Bron: Frank Scheffers – Een zestiende eeuwse Spaanse edelman begraven op het Biezenmortelse kerkhof (gepubliceerd in Sprokkels 5, jaarboek van heemcentrum ’t Schoor, Udenhout-Biezenmortel)

Jantje en nog een keer Jantje

Dit graf treft me in het bijzonder.
(even klikken op de foto)


Links ligt Jantje Robben. En rechts ligt ook Jantje Robben.
Jantje links werd geboren op 14 juni 1961 en overleed op 1 april 1962.
Hij werd nog geen jaar.

Jantje rechts kwam ter wereld op 23 november 1962. Op 13 december was hij al dood.
Deze Jantje werd dus amper drie weken.

De grafstenen zijn identiek. Een engeltje. Een bloempje (klokje?).
‘Onze lieveling’ en R.I.P.

Vroeger kwam het vaak voor dat mensen een kind dezelfde naam gaven als een vorig kind dat was overleden.
Ik vermoed dat dat hier ook is gebeurd.
Ik dácht altijd dat het een soort ’tweede kans’ was: het is mis gegaan met Jantje, we proberen het met een nieuwe Jantje.
Nogal cru.

Nu lees ik dat het anders zit. Of in elk geval anders kán zitten.
Vaak hebben 2 of meer kinderen in een gezin dezelfde voornaam. Meestal omdat het oudere kind inmiddels al is overleden en het ontstane gat in de vernoemingsrij weer moet worden opgevuld. (Zij worden dus NIET genoemd naar het overleden kind, maar naar het familielid waarnaar ook het overleden kind genoemd is.)
In dat artikel staan meer interessante weetjes over vernoemingen.

Oorlogsgraven


Op de begraafplaats in Biezenmortel wordt het oog getrokken door de heuvel aan het eind met het kruis met Jezus en door een kruis met een soldaat.
Dit kruis staat halverwege rechts aan het pad. Het is een fors momument waarnaast zes sobere stenen staan.

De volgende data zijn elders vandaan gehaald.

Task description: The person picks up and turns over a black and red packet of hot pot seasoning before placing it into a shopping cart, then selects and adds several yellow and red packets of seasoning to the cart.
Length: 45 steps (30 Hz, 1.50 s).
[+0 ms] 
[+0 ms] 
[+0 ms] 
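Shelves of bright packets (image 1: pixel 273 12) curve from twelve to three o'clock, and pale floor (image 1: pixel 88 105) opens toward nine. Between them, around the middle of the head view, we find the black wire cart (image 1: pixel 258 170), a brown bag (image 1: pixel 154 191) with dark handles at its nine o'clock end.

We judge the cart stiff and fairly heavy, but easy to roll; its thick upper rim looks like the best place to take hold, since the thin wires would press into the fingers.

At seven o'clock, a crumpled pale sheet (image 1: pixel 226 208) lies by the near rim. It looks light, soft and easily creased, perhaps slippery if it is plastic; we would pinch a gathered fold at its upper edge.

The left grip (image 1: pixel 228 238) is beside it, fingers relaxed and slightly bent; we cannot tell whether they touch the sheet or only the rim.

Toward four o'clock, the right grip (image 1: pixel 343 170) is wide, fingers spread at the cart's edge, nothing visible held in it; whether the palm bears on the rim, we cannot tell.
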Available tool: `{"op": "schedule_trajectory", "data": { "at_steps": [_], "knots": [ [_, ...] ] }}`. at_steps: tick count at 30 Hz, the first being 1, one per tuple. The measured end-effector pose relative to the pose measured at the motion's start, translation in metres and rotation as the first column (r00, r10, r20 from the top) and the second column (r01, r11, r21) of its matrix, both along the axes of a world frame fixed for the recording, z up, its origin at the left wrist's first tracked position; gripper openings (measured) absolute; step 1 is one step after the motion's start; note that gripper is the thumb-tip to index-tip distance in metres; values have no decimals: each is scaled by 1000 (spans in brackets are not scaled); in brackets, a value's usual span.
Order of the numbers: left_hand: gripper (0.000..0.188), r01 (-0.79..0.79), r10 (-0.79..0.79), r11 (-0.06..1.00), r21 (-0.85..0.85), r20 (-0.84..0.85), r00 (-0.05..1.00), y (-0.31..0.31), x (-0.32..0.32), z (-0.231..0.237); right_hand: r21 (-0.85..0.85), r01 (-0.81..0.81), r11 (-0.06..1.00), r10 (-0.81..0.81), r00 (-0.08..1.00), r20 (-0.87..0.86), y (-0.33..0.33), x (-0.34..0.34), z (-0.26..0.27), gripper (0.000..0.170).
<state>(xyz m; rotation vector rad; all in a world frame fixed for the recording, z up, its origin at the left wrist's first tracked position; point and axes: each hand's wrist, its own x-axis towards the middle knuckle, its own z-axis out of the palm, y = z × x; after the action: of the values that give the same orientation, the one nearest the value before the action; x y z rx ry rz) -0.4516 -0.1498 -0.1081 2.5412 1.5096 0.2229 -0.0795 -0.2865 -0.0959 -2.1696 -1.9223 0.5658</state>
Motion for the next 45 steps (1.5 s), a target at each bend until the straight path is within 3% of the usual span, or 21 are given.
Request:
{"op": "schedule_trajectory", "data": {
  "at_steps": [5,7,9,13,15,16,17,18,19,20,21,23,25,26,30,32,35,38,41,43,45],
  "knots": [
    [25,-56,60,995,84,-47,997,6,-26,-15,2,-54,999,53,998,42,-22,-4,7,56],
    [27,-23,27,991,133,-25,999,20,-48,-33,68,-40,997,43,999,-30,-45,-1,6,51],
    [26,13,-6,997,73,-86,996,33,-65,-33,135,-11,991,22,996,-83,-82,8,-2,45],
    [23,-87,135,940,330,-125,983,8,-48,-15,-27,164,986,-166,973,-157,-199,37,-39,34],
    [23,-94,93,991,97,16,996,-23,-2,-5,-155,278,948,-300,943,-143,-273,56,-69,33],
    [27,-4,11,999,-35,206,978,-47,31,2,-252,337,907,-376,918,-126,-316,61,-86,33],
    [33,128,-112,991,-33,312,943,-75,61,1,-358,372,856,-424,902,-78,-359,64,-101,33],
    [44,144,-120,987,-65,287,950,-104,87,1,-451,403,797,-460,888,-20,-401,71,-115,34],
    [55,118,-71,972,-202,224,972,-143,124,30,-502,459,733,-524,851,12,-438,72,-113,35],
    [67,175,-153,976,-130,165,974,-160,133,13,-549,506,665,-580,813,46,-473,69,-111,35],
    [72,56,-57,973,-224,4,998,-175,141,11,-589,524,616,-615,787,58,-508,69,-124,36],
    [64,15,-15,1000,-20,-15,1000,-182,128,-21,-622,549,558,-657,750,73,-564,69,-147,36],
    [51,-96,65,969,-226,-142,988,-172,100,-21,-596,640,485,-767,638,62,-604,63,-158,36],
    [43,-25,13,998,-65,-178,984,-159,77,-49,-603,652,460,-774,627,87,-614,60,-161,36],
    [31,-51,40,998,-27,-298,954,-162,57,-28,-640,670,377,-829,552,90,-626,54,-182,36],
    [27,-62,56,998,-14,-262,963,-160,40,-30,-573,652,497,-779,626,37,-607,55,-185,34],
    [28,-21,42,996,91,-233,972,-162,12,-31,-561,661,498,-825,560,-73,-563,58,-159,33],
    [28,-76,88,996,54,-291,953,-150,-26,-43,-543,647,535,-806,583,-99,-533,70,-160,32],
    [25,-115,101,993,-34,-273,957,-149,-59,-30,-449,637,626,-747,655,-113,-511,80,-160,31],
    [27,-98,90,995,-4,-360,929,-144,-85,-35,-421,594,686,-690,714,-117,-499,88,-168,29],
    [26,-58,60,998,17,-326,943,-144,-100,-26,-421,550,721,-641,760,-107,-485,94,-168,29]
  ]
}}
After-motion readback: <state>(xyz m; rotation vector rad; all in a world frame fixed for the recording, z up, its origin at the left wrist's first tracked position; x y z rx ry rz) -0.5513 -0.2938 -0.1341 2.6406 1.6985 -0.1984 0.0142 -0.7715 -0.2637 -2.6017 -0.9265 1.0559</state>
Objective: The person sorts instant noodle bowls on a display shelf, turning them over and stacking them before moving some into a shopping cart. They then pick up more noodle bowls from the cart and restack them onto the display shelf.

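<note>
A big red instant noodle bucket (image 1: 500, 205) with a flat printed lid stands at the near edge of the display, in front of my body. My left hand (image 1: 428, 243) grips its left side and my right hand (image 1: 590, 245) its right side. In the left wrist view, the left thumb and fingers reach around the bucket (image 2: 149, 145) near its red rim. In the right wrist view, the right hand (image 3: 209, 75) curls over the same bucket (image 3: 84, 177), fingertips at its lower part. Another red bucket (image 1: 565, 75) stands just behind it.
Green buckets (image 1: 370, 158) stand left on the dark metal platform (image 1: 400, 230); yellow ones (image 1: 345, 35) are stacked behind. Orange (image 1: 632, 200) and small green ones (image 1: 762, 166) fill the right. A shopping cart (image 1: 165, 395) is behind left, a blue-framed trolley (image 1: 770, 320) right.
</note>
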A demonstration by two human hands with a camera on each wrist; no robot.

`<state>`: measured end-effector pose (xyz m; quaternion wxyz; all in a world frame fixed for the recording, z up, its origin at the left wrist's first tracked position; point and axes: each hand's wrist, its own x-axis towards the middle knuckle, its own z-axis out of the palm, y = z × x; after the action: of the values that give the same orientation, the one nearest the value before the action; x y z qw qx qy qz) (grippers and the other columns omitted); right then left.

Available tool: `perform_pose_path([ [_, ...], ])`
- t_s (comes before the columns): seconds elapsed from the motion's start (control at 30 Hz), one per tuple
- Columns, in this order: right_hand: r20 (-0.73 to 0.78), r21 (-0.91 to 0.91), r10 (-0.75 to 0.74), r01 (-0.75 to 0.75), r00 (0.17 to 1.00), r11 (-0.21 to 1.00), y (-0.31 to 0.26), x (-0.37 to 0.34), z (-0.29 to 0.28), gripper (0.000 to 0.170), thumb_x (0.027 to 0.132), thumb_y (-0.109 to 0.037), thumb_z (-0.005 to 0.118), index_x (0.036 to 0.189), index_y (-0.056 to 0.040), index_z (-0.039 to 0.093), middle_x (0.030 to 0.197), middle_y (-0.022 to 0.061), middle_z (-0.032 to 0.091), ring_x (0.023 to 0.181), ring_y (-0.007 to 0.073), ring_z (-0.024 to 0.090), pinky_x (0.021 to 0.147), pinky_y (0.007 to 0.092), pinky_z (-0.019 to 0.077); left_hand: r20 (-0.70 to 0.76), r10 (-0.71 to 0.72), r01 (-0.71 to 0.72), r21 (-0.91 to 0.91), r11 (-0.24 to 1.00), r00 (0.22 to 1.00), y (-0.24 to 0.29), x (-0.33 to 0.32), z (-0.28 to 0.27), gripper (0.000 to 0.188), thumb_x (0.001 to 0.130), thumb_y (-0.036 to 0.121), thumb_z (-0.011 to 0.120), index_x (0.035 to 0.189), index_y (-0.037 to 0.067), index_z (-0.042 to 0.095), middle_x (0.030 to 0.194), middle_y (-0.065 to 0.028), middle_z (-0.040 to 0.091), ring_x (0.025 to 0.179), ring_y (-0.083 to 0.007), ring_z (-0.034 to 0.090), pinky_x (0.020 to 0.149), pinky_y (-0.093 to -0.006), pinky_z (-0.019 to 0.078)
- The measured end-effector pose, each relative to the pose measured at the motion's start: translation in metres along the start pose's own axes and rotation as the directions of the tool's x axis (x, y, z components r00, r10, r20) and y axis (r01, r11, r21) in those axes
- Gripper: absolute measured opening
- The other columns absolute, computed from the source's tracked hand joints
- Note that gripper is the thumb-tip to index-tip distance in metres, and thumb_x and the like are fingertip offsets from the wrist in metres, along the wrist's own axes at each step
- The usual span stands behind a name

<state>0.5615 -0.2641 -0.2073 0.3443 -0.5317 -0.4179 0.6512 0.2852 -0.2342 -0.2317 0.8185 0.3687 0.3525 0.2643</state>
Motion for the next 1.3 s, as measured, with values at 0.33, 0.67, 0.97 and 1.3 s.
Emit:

De stenen zijn voor de graven van zes vliegeniers (vijf Canadezen en één uit het Verenigd Koninkrijk). Ze waren de bemanning van de Halifax bommenwerper MZ520 die op 17 juni 1944 neerstortte in Biezenmortel.
In het vliegtuig zat nog een bemanningslid. Deze Sergeant Ellis overleefde de crash en is krijgsgevangen genomen.
Ik heb niet kunnen achterhalen hoe het met hem is afgelopen.

Het grote monument is voor Frans van de Pas. Hij was boer in Udenhout en heeft als 28-jarige soldaat in mei 1940 gevochten in de Peellinie.
Daarna werd zijn compagnie naar Zeeland gestuurd. In de nacht van 13 op 14 mei 1940 is hij in Middelburg doodgeschoten. Daar is hij begraven en op 10 januari 1941 herbegraven in Biezenmortel.
‘Oud-militairen van Udenhout’ hebben dit monument -neem ik aan- gefinancierd.